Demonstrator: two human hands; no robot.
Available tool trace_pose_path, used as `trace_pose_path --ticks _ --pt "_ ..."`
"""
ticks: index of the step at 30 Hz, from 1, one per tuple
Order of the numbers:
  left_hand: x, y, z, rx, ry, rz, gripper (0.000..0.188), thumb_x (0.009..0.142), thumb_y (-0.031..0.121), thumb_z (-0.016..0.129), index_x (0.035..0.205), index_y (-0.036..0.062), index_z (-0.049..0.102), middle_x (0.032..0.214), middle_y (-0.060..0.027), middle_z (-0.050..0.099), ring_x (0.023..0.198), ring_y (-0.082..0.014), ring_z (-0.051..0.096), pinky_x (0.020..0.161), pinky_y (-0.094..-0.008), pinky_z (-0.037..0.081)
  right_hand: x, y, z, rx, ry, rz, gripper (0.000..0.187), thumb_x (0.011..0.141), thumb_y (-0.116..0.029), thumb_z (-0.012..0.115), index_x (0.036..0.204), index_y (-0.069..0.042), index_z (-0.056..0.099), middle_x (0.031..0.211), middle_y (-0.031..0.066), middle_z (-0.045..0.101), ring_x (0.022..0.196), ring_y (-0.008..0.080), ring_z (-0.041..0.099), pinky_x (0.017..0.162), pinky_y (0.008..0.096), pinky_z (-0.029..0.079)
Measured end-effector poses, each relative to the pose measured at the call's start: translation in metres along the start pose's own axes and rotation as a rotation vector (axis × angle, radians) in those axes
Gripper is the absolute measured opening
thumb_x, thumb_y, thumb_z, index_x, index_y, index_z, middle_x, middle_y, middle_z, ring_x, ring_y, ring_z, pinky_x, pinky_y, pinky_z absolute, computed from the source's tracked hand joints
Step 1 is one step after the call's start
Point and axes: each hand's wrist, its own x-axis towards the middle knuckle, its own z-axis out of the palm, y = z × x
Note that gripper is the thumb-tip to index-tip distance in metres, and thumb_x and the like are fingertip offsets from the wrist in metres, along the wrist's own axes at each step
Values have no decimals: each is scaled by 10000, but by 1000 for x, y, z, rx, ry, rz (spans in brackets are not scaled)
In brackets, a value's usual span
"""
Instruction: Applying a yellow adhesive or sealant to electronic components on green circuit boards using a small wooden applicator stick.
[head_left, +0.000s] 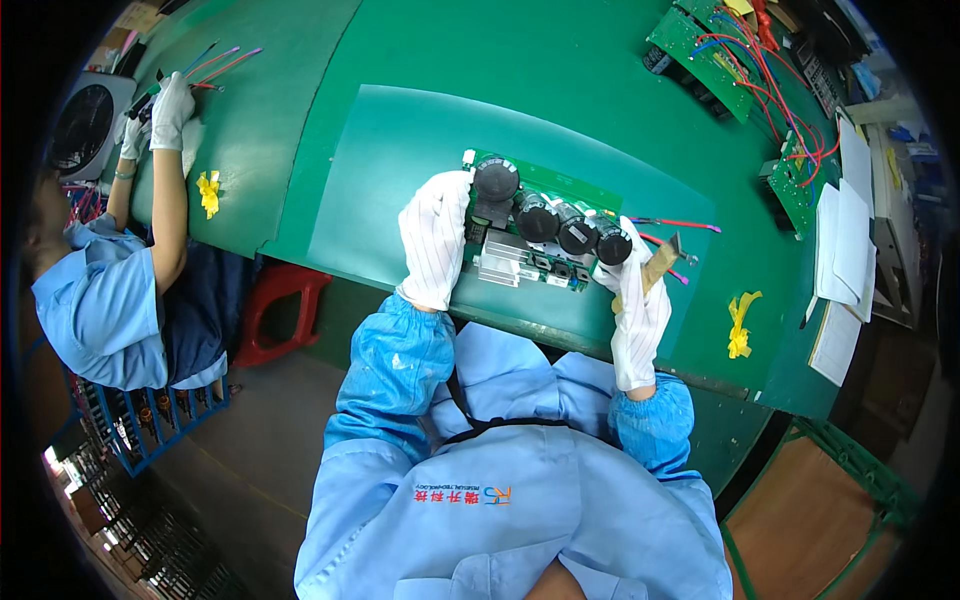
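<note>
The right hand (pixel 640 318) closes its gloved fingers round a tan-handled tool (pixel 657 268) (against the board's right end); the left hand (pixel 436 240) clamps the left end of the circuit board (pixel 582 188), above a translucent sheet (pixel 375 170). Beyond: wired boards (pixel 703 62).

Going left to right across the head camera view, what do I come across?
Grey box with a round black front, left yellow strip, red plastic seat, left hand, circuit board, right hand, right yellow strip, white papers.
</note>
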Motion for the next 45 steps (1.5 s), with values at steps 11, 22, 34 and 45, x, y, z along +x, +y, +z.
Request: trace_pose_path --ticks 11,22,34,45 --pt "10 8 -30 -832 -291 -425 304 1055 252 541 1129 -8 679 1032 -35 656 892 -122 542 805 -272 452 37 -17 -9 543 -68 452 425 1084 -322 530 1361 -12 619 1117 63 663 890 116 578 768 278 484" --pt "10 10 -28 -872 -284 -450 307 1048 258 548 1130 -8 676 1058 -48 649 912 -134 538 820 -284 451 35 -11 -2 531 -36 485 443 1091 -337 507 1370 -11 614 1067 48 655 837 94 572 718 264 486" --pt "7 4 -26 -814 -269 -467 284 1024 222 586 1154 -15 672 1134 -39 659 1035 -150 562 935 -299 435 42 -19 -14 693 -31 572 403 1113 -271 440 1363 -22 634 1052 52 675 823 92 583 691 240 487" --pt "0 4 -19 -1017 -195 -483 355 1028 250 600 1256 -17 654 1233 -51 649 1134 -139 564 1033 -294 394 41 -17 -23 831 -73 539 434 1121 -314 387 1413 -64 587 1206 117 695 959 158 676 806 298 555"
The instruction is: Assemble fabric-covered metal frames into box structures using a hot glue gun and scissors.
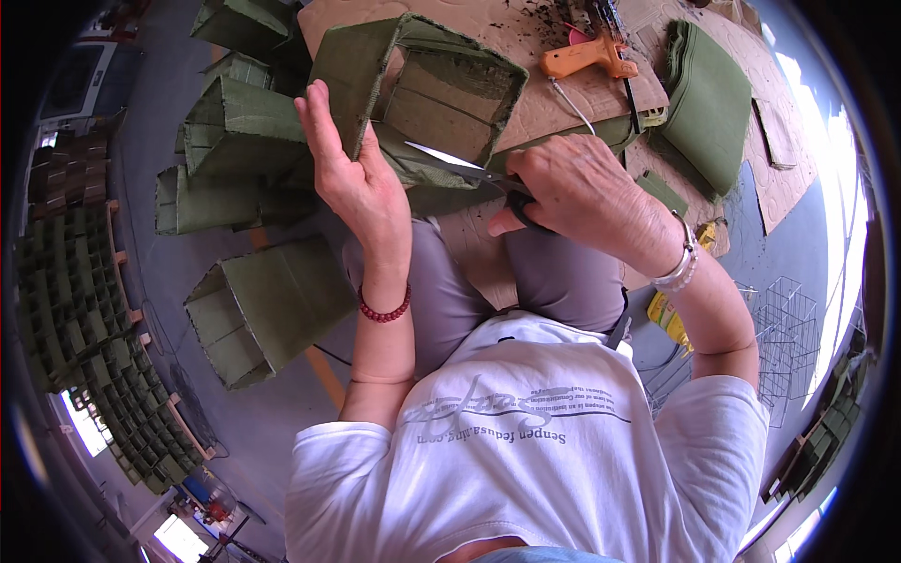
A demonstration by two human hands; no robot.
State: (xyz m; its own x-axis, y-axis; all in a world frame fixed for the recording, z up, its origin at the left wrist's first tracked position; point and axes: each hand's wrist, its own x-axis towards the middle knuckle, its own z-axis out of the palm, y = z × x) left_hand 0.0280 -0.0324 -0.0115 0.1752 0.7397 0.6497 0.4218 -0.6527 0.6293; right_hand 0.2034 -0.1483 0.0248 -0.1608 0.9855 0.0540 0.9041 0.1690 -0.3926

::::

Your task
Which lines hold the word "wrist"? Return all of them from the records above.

Solution
Point and axes: each hand's wrist, its own x-axis towards the middle knuckle, its own z-axis out of the palm, y = z × x
Note that gripper is the thumb-tip to index-tip distance in metres, and thumb_x and the like are fingertip offsets from the wrist in metres, along the wrist's own axes at each step
State: (xyz m; its own x-axis, y-axis; all in a world frame fixed for the recording, z up, its origin at the left wrist's first tracked position; point and axes: each hand's wrist, its own x-axis towards the middle knuckle, its own z-axis out of the palm, y = z × x) left_hand 0.0280 -0.0324 -0.0115 0.1752 0.7397 0.6497 0.4218 -0.6527 0.6293; right_hand 0.2034 -0.1483 0.0248 -0.1608 0.9855 0.0540 0.9041 0.1690 -0.3926

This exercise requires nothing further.